Amazon Web Services has announced a number of new offerings around data and analytics, including a new supply chain solution, and new enhancements for OpenSearch, Redshift and Aurora.
Announced at AWS’s re:Invent conference in Las Vegas by chief executive Adam Selipsky, the new AWS Supply Chain solution is a cloud-based application aimed to increase supply chain resilience by helping mitigate risks and lower costs.
The solution unifies supply chain data and provides machine learning-powered actionable insights for supply chain leaders and teams. It also features contextual collaboration to bolster customer service by reducing stock outs and reducing overstock costs.
AWS Supply Chain provides a real-time map showing inventory levels and health in each location, with insights and targeted watchlists alerting users to potential risks. It addresses risks through inventory rebalancing recommendations and the collaboration tools to coordinate teams to implement solutions.
The offering connects to a customer’s existing ERP system or supply chain management system without requiring any replatforming work, upfront licensing fees or long-term contracts.
AWS has not provided availability details yet for Australia, initially rolling out in select parts of the United States and Europe.
AWS Clean Rooms
The cloud giant also announced a new analytics service to help customers easily and securely analyse and collaborate on combined datasets without revealing underlying data.
Customers can create a secure data clean room within AWS and have access to a set of built-in data access controls that protect sensitive data, including query controls, query output restrictions, query logging, and cryptographic computing tools.
The solution is aimed at customers that require a complete view of their clients’ businesses, like those in the advertising industry, to improve the relevance of their campaigns and improve customer service, but also those who want to protect sensitive consumer information and reduce or eliminate the sharing of raw data.
The service will be available in Australia (Asia-Pacific Sydney) and other regions by early 2023.
Healthcare data
AWS also launched a new service for healthcare and life science customers called Amazon Omics, which stores, queries and analyses genomic, transcriptomic, and other omics data to generate insights for medical research use.
Omics is designed for scale analysis and collaborative research to allow storing and analysis of genome data from large groups to entire populations. It also automates provisioning and scaling of bioinformatics workflows to allow analysis at production scale.
The service has three main components, namely an optimised object storage service, managed compute for bioinformatics workflows (removing the need to provisioning underlying infrastructure) and optimised data stores for population-style variant analysis.

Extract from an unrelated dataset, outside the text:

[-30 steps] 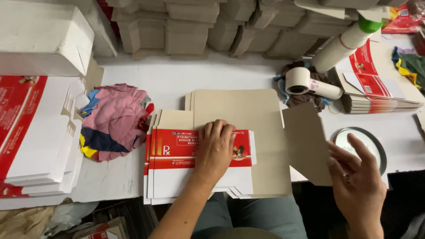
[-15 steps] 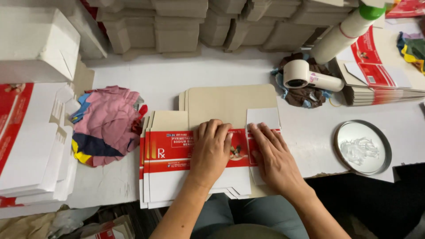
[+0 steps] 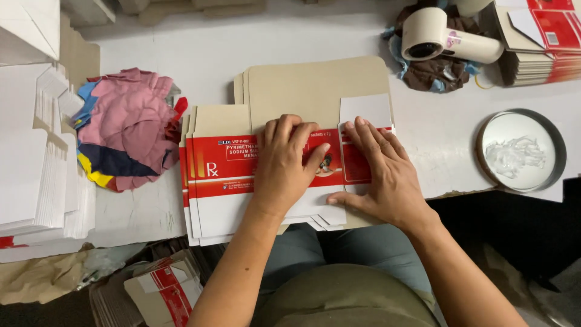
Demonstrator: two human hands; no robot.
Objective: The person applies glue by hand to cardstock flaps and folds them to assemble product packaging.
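White table (image 3: 254, 48) before us, our left hand (image 3: 284, 166) and right hand (image 3: 381, 172) both flat, fingers spread, pressing carton stack (image 3: 212, 181) at its near edge, rags (image 3: 127, 127) left, dish (image 3: 523, 151) right.

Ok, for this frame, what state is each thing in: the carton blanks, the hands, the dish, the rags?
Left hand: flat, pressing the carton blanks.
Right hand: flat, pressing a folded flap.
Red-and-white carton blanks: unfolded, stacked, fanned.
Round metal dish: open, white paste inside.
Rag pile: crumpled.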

Enhancements for OpenSearch, Aurora and Redshift
Amazon OpenSearch, the Elasticsearch-based open source, distributed search and analytics suite, now has a serverless option to help simplify large-scale search and analytics workloads without having to configure, manage, or scale OpenSearch clusters.
OpenSearch Serverless automatically provisions and scales resources to speed up data ingestion and query responses through a pay-as-you-go model.
The offering decouples compute and storage to separate indexing and search components, using Amazon S3 as the primary data storage for the former. This allows both search and indexing to scale independently.
Amazon Aurora, AWS’s global-scale relational database service, now has an option to go zero-ETL (extract, transform and load) when integrating with Amazon Redshift, AWS’s cloud data warehouse offering.
The new service lets users bypass the need to build and maintain complex data pipelines to perform ETL operations, as well as allow analysing data from multiple Aurora database clusters in the same new or existing Amazon Redshift instance to derive insights.
Amazon Redshift now also has an integration with Apache Spark, an open source unified analytics engine for large-scale data processing, allowing users to run Apache Spark applications on Redshift data.
The integration builds on an existing open source connector project by improving its performance and security. The original project can be viewed in this Github repository.
AWS said the integration lets users bypass the manual process of setting up a spark-redshift open-source connector, allowing users to only specify the connection to a data warehouse and start working on the data immediately.
Nico Arboleda attended AWS re:Invent in Las Vegas as a guest of AWS.